In the same way that Lenin tried to exploit the term socialism in an effort to present his society as fair and just, we can trace back the roots of how this was done in western society with the term ‘democracy’. David Graeber makes a reference to this in his book called ‘The Democracy Project’. Noting that elites despised democracy in the early 19th century, but when the US president Andrew Jackson saw that this political ideal appealed to the masses, he exploited this as a form of modern day marketing strategy using it in his campaign, claiming to be a democrat, and winning his election, which made such an impression that the other elites quickly copied his strategy.

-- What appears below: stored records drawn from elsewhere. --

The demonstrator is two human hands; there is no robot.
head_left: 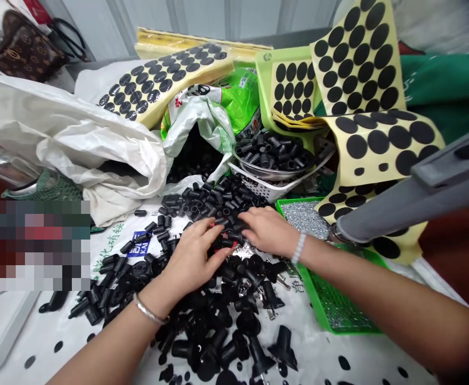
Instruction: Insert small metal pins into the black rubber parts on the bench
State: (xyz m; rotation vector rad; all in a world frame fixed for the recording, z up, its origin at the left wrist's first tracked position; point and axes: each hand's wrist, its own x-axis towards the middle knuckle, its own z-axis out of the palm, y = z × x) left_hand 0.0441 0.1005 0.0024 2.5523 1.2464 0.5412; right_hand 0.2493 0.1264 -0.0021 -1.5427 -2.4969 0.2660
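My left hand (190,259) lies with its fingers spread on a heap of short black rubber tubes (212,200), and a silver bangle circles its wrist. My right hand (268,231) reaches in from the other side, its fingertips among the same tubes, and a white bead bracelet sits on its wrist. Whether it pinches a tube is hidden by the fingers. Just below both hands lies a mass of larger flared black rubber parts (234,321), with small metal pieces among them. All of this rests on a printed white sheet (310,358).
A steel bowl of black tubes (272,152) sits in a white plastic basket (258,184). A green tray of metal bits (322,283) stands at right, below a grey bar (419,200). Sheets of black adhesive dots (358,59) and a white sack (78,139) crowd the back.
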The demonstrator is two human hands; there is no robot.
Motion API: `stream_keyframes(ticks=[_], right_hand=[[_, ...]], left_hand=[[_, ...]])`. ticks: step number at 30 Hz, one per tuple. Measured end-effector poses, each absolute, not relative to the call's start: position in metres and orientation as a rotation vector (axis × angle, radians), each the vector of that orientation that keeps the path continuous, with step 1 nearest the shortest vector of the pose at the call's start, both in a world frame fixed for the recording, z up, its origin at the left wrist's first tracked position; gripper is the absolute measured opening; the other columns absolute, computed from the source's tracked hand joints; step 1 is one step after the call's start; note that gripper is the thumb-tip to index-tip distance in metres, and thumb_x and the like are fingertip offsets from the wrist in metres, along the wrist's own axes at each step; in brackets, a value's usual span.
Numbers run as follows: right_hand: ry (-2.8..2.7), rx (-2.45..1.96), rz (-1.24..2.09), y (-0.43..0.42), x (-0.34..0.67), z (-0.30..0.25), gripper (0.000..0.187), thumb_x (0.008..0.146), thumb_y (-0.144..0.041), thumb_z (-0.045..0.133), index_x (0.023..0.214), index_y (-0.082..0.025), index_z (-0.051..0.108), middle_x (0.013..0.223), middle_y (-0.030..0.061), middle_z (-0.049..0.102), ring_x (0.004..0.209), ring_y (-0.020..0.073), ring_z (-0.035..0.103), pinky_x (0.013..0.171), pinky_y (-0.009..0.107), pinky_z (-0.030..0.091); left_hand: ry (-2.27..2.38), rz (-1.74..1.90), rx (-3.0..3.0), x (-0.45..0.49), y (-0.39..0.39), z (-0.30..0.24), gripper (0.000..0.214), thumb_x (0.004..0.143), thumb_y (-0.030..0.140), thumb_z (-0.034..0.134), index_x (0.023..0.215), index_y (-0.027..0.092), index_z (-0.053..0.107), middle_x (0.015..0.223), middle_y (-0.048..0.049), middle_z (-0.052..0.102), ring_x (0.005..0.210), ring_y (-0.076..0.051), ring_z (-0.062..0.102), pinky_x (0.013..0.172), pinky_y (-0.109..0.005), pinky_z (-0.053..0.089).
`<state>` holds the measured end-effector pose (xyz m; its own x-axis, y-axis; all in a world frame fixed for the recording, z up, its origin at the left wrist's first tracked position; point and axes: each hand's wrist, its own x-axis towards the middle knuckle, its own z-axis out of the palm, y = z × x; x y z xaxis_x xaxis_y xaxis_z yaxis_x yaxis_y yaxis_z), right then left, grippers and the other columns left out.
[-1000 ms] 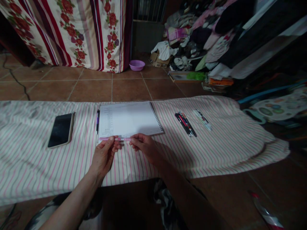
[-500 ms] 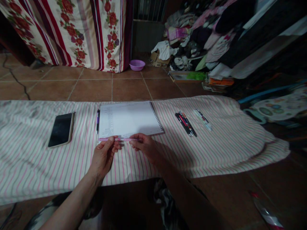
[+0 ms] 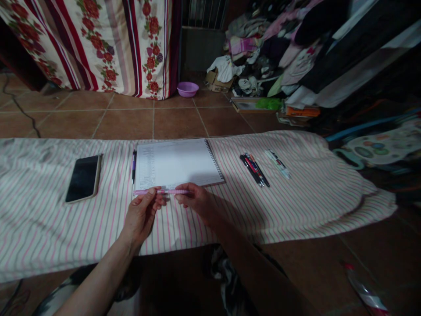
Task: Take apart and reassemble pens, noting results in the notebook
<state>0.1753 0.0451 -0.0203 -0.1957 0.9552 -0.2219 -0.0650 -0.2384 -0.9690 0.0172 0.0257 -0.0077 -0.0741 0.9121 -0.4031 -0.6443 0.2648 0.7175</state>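
Note:
A slim pink pen (image 3: 168,191) lies level between my hands, just off the near edge of a spiral notebook (image 3: 179,162). My left hand (image 3: 144,209) pinches it near its middle, thumb on top. At its right end, the fingers of my right hand (image 3: 194,198) close round the pen. The notebook is open at a mostly blank white page with small print down its left side and its wire binding on the right. Along its left edge rests a dark pen with a purple part (image 3: 133,166).
A phone (image 3: 83,178) lies left on the striped cloth (image 3: 112,228). Right of the notebook are a bundle of dark and red pens (image 3: 254,170) and some pale pens (image 3: 278,163). Beyond, on the tiled floor, stand a purple basin (image 3: 187,89) and a heap of clothes (image 3: 263,52).
My right hand has shifted very slightly along the pink pen, so more of its ringed right part shows. My left hand keeps its hold in the same place.

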Motion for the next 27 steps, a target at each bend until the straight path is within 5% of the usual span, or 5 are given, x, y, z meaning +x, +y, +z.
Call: stream_keyframes(ticks=[27], right_hand=[[-1.199,-1.292,1.527,0.0440,0.1752,-0.0163,0.019,0.068,-0.031,0.064,0.080,-0.016,0.060,0.060,-0.0025,0.059,0.053,0.0081,0.051,0.053,0.022,0.041]], left_hand=[[0.976,1.265,0.395,0.0159,0.0245,-0.0078,0.025,0.065,0.022,0.075,0.083,0.007,0.068,0.061,-0.0052,0.065,0.056,-0.010,0.059,0.056,-0.018,0.049]])
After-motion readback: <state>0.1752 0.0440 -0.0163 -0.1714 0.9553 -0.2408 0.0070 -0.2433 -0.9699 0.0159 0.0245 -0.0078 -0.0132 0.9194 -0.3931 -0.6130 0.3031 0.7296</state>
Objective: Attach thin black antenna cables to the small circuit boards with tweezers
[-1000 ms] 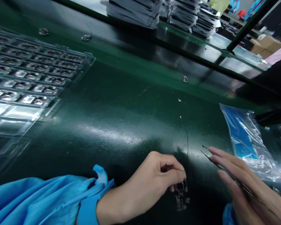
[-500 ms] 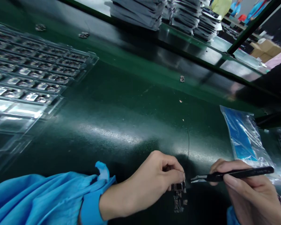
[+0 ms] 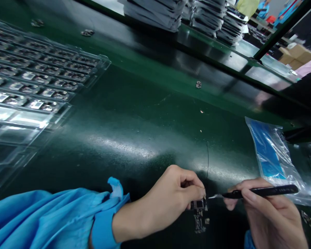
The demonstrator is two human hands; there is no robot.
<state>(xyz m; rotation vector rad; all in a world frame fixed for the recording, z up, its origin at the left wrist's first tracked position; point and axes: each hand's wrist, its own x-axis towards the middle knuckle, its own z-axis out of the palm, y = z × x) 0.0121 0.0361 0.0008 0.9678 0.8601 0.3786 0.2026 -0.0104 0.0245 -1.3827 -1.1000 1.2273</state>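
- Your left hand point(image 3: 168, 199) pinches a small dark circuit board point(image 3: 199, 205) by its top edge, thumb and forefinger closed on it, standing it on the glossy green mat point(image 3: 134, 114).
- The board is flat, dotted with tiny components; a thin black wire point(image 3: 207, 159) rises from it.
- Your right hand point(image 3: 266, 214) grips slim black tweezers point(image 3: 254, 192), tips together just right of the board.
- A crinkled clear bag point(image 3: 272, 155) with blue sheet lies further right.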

I think almost everyone nowadays would agree that teaching these elementary truths would have had a liberatory effect. But then again, our school system is not designed for the purpose of liberation. As the treasury put it clearly and explicitly in their 1987 document ‘Government Management’, “Historically universities may have acted as a key source of free information and discussion on political and other sensitive issues. In the information age this is no longer the case.”
“Douglas Renwick is a young adult studying mathematics and philosophy at Victoria University. In matters of politics and economics he is entirely self educated. His political goal is to defend humans from the massive assault on rationality led by corporate and state institutions.”